Mas é em Da lama ao caos que os trabalhadores e a juventude lutadora podem se identificar definitivamente. O refrão “eu desorganizando posso me organizar, que eu me organizando posso desorganizar” soa como combustível para lutar. E não é à toa que em diversos boletins, jornais sindicais e estudantis esse refrão foi impresso como uma espécie de chamado à necessária organização dos trabalhadores e estudantes de todo o país.

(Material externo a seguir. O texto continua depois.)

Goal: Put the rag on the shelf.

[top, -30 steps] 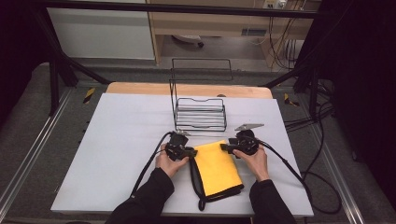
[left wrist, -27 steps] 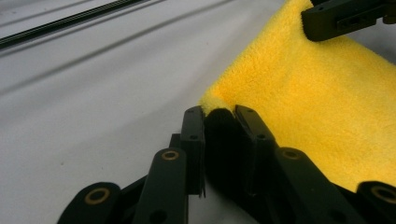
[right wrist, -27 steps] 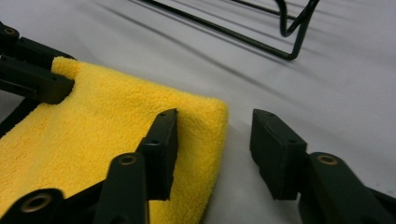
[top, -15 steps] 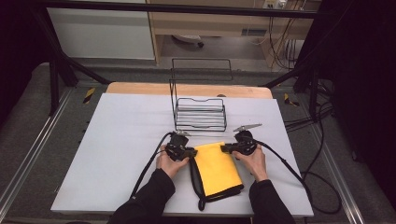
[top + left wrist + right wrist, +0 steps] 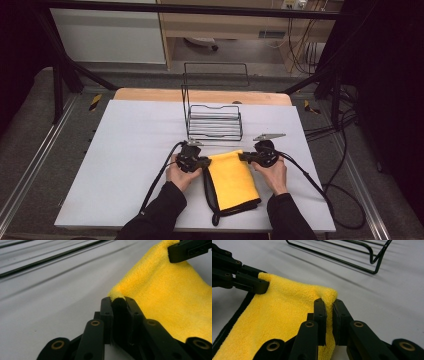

É de tiro certeiro, meu irmão, como bala que já cheira sangue, quando o gatilho é tão frio quanto quem tá na mira
Hoje, uma década depois, Chico Science teria motivos de sobra pra continuar cantando sua cidade. Não faltariam lutas pra incentivar, como, por exemplo, a revolta contra o aumento das tarifas de ônibus e pelo passe livre, que está completando um ano. Também não faltariam denúncias pra fazer, pois, como disse Fred Zero Quatro, “a cidade ainda está no hospital, respira por aparelhos” e permite que jovens de classe média violentem e matem meninas da periferia, levadas à prostituição, como aconteceu com Amanda de Oliveira no dia 20 de janeiro.

Nação Zumbi
É necessário lembrar que a Nação Zumbi, mesmo depois da morte de Chico Science, continuou criando coisas interessantíssimas e segue sendo umas das vozes dissonantes em meio a tanto lixo pré-fabricado pela indústria fonográfica. Canções como Quando a maré encher e Propaganda são exemplos da continuidade das preocupações levantadas nas letras da época de Chico, como pobreza e alienação.

Se houveram inevitáveis mudanças – afinal a presença de palco e a voz de Chico eram inconfundíveis – Jorge Du Peixe, Gilmar Bola Oito e toda a Nação tiveram o mérito de manter a sonoridade e muitas das características originais que nos trazem, em cada disco ou show, a genialidade de Chico Science de volta.